Print the data below exactly as it stands, and keep the pictures out.
*** Opening of DATA SHOWN ***
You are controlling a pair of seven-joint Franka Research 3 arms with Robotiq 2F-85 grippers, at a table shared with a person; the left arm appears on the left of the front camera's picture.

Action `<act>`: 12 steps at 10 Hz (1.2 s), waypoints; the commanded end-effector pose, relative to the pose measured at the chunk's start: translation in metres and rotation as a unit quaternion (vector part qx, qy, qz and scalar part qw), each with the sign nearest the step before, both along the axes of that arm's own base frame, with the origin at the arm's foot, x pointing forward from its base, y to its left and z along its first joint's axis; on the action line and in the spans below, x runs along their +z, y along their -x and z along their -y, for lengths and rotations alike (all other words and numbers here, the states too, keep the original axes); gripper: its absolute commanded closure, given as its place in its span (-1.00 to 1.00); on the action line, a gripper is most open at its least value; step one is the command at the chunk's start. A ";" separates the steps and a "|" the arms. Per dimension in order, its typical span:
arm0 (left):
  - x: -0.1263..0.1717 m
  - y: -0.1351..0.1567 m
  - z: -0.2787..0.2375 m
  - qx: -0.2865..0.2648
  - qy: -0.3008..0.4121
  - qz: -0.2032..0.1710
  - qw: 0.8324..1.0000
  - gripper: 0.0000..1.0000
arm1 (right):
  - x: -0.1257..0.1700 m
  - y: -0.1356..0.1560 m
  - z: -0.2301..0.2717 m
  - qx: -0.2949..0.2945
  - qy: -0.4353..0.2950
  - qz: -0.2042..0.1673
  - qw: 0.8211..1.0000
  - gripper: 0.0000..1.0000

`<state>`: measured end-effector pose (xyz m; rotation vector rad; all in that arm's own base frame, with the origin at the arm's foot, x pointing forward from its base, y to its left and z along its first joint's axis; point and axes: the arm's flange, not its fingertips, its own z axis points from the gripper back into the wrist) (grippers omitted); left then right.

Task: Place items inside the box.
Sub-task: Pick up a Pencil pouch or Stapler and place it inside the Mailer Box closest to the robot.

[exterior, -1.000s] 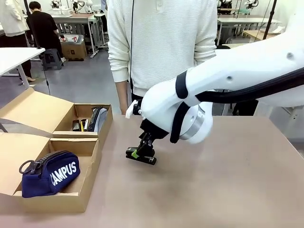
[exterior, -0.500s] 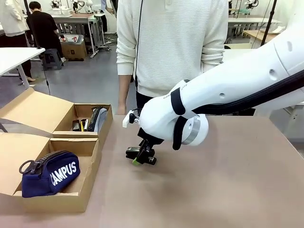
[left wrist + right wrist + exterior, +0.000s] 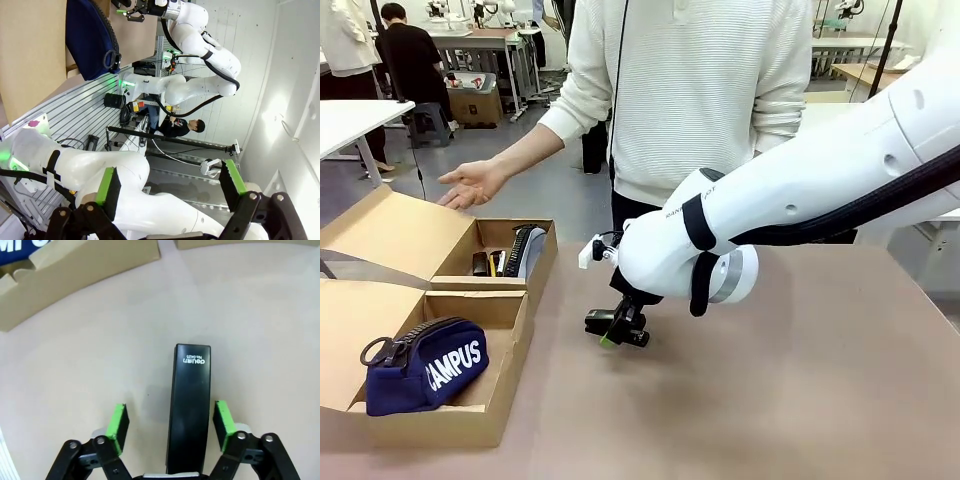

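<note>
Since a second ago the right arm has been brought lower over the stapler (image 3: 190, 400), and the person's hand (image 3: 470, 185) has been raised, palm up, above the far box's flap. Stapler has not been shifted: it lies flat on the table (image 3: 800, 400), right of both boxes and apart from them. Right gripper (image 3: 170, 422) is seen spread wide, astride the stapler's near end, with nothing clamped. The stapler sits off-centre, close to one pad (image 3: 222, 420), and a clear gap is left at the other. Left gripper (image 3: 170, 187) is likewise held apart and empty, pointed away at the room. Near box (image 3: 515, 340) is occupied by a navy pouch (image 3: 430, 365). Far box (image 3: 545, 262) is already part filled with small items, too small to be told apart. Step in hand is judged to be the grasp of the stapler. For a clean grasp the gripper should be shifted sideways until the stapler is centred; otherwise it is likely to be pushed and skewed as the jaws are closed. Pads should be set low on the long sides of the body, not on the sprung top alone, so that it is neither squeezed open nor let slip. Once lifted, it should be carried left and over a box wall with clearance, and the raised hand should be kept clear of.
</note>
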<state>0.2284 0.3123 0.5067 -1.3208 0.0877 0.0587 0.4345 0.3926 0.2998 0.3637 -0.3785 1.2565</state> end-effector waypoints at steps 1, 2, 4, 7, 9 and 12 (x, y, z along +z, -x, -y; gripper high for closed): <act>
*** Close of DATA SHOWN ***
EXERCISE RESULT »
You are controlling a pair of seven-joint Franka Research 3 arms with Robotiq 2F-85 grippers, at a table shared with a person; the left arm appears on the left of the front camera's picture.

Action `<act>`: 12 steps at 10 Hz (1.2 s), waypoints; the commanded end-effector pose, relative to the pose measured at the chunk's start: translation in metres and rotation as a unit quaternion (vector part qx, qy, qz and scalar part qw), each with the sign nearest the step before, both along the axes of that arm's own base frame, with the origin at the arm's foot, x pointing forward from its base, y to its left and z along its first joint's axis; on the action line and in the spans below, x runs along their +z, y along their -x and z along their -y, for lengths and rotations alike (all other words and numbers here, the states too, keep the original axes); gripper: its absolute commanded closure, given as its place in its span (-1.00 to 1.00); on the action line, a gripper is most open at its least value; step one is the command at the chunk's start. A ";" separates the steps and a "|" the arms. Per dimension in order, its typical span:
arm0 (left):
  - x: -0.1263..0.1717 m
  - y: -0.1351..0.1567 m
  - z: -0.2787..0.2375 m
  - qx: -0.2865..0.2648
  - qy: -0.3008..0.4121
  - qz: -0.2032..0.1710
  - qw: 0.8324..1.0000
  - gripper: 0.0000..1.0000
arm1 (right):
  - x: -0.1257..0.1700 m
  - y: -0.1356..0.1560 m
  - z: -0.2301..0.2717 m
  - qx: -0.2949..0.2945
  - qy: -0.4353..0.2950
  - qz: -0.2042..0.1673
  - qw: 0.8211..1.0000
  - gripper: 0.0000..1.0000

`<state>`: measured end-effector pose (xyz m; rotation vector rad; all in that arm's own base frame, with the origin at the arm's foot, x pointing forward from its base, y to its left and z along its first joint's axis; point and axes: the arm's flange, not its fingertips, its own z axis points from the gripper back into the wrist) (grippers omitted); left then right.

Task: Place items inside the box.
Sub-task: Pick up a Pencil pouch or Stapler and place it inside the Mailer Box closest to the robot.

[exterior, -1.000s] 
[exterior, -0.500s] 
[left wrist + right wrist + exterior, +0.000s] 

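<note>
Since a second ago the right arm has been brought lower over the stapler (image 3: 190, 400), and the person's hand (image 3: 470, 185) has been raised, palm up, above the far box's flap. Stapler has not been shifted: it lies flat on the table (image 3: 800, 400), right of both boxes and apart from them. Right gripper (image 3: 170, 422) is seen spread wide, astride the stapler's near end, with nothing clamped. The stapler sits off-centre, close to one pad (image 3: 222, 420), and a clear gap is left at the other. Left gripper (image 3: 170, 187) is likewise held apart and empty, pointed away at the room. Near box (image 3: 515, 340) is occupied by a navy pouch (image 3: 430, 365). Far box (image 3: 545, 262) is already part filled with small items, too small to be told apart. Step in hand is judged to be the grasp of the stapler. For a clean grasp the gripper should be shifted sideways until the stapler is centred; otherwise it is likely to be pushed and skewed as the jaws are closed. Pads should be set low on the long sides of the body, not on the sprung top alone, so that it is neither squeezed open nor let slip. Once lifted, it should be carried left and over a box wall with clearance, and the raised hand should be kept clear of.
</note>
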<state>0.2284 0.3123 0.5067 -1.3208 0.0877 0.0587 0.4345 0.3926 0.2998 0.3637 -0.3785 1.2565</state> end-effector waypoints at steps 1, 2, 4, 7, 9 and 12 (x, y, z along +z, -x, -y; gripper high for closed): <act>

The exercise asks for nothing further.